Born and mostly raised in Texas, rock & roller P.J. Proby never really hit it big in his homeland, but his trouser-busting stage antics helped make him a genuine pop star in England at the height of the British Invasion. Proby was born James Marcus Smith in Houston on November 6, 1938, and grew up listening to country and black gospel; later on, he became fascinated by rockabilly, and his stepsister even dated the young Elvis Presley. After graduating from military school in 1957, he moved to Hollywood hoping to make it in the music business. Through his boyhood friend, teen-idol singer Tommy Sands, Smith made some connections that included songwriter Sharon Sheeley (who was dating Eddie Cochran and had written "Poor Little Fool" for Rick Nelson), and he soon began recording singles under the name Jett Powers, with little success. In the meantime, he worked as a demo singer and also did a bit of acting, appearing in several Westerns and an episode of Gunsmoke.
Meanwhile, Smith was working on his own original songs, which earned him a composition contract with Liberty at the end of 1959; his material was recorded by Johnny Burnette ("Clown Shoes"), the Searchers, Leroy Van Dyke, Rick Nelson, and Jackie DeShannon, among others. He also briefly joined producer Kim Fowley's studio group the Hollywood Argyles in 1960. In 1961, Smith (probably wisely) changed his alias from Jett Powers to P.J. Proby, the name of a childhood friend of Sharon Sheeley. Proby cut several singles from 1961-1963, ranging from rock to pop to country, again without much luck or promotion. With the single "Wicked Woman," he even resorted to changing his name to Orville Woods in hopes of getting played on R&B radio stations.
Finally, in late 1963, Proby met British producer Jack Good, who happened to be putting together a TV special on the Beatles that was to feature several other up-and-coming artists. Proby's demo tape impressed Beatles manager Brian Epstein enough for him to make the cut, and Good outfitted Proby as an aristocratic fop, complete with ponytail, frilly shirt, tight velvet pants, and buckled shoes. After the special aired worldwide, Proby's first British single, "Hold Me" -- a rocked-up rearrangement of a 1939-vintage pop ballad associated with Dick Haymes -- rocketed into the U.K. Top Five in early 1964. Proby's next two singles, "Together" and West Side Story's "Somewhere," took a similar tack, and both reached the British Top Ten as well. In early 1965, Proby was booked as part of a package tour, and on one of the London dates in late January, his pants ripped open from the knee all the way up. Proby claimed it was an accident, but when the same thing happened at the next show (much to the audience's delight), the censors descended and banned Proby from performing on television or in theaters. Rushed out shortly after the ban, "I Apologise" just missed the Top Ten, though his detractors didn't take its sentiments to heart.

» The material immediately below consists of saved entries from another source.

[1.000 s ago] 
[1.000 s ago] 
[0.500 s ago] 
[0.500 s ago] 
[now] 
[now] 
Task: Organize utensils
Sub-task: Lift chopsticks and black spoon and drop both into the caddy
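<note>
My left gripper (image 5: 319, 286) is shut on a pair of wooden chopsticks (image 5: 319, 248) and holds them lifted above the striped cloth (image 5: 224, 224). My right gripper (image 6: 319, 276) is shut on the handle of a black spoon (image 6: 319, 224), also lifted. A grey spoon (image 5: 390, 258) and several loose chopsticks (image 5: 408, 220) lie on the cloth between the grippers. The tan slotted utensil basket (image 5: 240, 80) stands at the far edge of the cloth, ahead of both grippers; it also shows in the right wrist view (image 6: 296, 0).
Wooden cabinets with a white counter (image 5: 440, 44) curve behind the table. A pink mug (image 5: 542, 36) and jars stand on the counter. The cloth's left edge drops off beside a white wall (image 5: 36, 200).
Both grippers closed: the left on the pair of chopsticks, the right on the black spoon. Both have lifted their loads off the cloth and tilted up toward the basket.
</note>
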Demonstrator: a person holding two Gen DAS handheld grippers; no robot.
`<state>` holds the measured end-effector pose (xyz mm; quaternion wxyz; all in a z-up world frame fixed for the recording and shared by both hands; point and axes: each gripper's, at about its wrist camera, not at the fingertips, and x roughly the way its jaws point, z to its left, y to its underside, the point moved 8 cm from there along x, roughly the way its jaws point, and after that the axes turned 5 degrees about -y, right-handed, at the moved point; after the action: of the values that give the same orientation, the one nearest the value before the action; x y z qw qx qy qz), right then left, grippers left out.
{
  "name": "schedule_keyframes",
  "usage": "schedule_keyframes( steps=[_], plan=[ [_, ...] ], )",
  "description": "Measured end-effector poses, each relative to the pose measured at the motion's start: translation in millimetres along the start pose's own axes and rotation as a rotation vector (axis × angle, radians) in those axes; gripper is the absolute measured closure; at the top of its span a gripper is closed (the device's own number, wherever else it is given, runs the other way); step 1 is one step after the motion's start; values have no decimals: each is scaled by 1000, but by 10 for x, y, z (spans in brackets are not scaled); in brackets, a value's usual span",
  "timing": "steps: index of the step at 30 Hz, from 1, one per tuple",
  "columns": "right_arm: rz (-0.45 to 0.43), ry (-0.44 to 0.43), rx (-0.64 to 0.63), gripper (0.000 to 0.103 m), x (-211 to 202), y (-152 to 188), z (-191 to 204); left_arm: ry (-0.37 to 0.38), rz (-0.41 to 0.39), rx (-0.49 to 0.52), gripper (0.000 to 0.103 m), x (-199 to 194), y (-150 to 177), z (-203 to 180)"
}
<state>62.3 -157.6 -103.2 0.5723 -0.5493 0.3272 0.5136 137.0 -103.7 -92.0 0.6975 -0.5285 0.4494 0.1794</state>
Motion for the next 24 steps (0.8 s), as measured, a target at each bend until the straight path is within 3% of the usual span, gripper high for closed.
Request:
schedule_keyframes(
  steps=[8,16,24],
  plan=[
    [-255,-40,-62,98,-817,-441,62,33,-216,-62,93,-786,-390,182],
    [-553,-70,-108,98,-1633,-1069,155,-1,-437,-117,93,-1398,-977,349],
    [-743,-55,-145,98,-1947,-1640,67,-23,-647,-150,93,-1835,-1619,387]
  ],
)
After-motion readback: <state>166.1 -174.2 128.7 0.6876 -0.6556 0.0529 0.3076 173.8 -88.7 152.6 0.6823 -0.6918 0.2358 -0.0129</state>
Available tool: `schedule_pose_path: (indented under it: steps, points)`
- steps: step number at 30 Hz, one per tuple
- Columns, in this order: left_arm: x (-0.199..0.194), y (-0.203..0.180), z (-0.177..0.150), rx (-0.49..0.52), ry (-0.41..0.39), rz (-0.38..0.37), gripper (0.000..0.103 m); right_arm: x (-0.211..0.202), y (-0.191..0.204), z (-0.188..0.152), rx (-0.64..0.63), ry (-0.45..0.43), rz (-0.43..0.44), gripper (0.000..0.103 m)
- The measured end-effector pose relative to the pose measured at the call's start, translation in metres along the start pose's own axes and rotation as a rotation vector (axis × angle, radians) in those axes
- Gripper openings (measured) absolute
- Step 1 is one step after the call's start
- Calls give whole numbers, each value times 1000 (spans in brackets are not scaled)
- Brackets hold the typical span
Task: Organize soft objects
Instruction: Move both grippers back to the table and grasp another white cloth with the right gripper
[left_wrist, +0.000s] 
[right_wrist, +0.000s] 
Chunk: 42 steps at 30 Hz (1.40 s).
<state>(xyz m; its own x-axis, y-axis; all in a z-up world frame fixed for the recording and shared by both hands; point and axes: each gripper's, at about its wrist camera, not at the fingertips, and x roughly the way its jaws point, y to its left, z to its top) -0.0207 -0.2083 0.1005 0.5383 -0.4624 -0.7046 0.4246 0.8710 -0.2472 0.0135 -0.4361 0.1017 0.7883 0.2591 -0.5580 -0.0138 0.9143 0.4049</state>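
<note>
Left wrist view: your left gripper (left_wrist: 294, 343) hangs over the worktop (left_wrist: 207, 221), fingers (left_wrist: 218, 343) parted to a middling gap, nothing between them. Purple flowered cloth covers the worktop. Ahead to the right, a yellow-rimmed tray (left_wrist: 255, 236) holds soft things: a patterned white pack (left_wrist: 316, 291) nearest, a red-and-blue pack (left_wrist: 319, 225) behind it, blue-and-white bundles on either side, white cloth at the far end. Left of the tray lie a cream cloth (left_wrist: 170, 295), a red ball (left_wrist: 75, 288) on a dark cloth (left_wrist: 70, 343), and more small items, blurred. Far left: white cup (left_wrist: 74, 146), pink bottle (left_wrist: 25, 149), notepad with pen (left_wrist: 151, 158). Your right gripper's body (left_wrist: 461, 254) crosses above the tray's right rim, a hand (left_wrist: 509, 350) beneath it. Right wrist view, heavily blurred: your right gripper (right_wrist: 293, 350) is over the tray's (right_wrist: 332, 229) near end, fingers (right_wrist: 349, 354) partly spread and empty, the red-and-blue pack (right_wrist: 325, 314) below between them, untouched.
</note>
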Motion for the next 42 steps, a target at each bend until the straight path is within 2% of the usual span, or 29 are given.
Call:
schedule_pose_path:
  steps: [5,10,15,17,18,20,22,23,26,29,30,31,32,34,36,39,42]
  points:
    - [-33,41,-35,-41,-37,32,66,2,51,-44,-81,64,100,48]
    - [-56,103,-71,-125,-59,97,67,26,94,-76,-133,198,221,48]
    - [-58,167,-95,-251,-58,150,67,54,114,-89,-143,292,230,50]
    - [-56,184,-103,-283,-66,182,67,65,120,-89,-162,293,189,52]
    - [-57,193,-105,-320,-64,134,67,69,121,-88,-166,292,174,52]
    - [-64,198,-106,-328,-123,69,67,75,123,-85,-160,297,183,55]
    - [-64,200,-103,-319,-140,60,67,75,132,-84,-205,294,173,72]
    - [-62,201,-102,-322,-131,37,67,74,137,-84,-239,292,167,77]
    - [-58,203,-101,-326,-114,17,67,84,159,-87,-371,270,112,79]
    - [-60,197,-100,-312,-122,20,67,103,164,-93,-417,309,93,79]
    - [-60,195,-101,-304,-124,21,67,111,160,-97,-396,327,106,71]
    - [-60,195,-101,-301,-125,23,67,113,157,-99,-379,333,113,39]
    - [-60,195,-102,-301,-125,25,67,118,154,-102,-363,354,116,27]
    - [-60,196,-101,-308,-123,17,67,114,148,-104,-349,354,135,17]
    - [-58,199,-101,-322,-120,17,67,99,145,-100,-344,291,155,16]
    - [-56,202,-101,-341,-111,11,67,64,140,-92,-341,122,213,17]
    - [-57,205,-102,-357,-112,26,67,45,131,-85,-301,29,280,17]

Proby continued to release singles over the next two years, scoring another Top Ten hit with another West Side Story cover, "Maria," in late 1965. (Oddly, the preceding single, "That Means a Lot," flopped despite being penned by John Lennon and Paul McCartney.) The lack of promotional opportunities began to hurt Proby's chart placements, though, and he was also beset with financial problems. He attempted to crack the American market in 1967 and actually did land a Top 40 hit with "Niki Hoeky," which proved to be the extent of his success in his native country. Proby was forced to declare bankruptcy in 1968; in 1969, he recorded an album, Three Week Hero, that featured studio backing from all four future members of Led Zeppelin. By this time, though, the hits had dried up. Thanks to Jack Good, Proby appeared in Catch My Soul, a musical version of Othello, in 1970, and subsequently became a regular on Britain's cabaret circuit.
Proby cut a less-than-stellar album, I'm Yours, under somewhat shady circumstances for Ember. He also made headlines with his engagement to Dean Martin's daughter Claudia, and his subsequent arrest for brandishing a shotgun. Proby re-emerged in 1978 to record an album with the Dutch prog rock group Focus, Focus Con Proby, and shortly thereafter starred in a Jack Good-produced musical about Elvis Presley (from which he was fired for improvising). Proby recorded sporadically during the '80s, including a series of more contemporary covers, and was also beset by marital difficulties and occasional run-ins with the law over flashes of temper. He nearly died after collapsing in 1992, and went completely sober afterward; in 1993, he appeared in the Jack Good biographical musical Good Rockin' Tonite, and two years later in the Roy Orbison tribute show Only the Lonely. Proby attempted a recording comeback in 1997 with the EMI album Legend.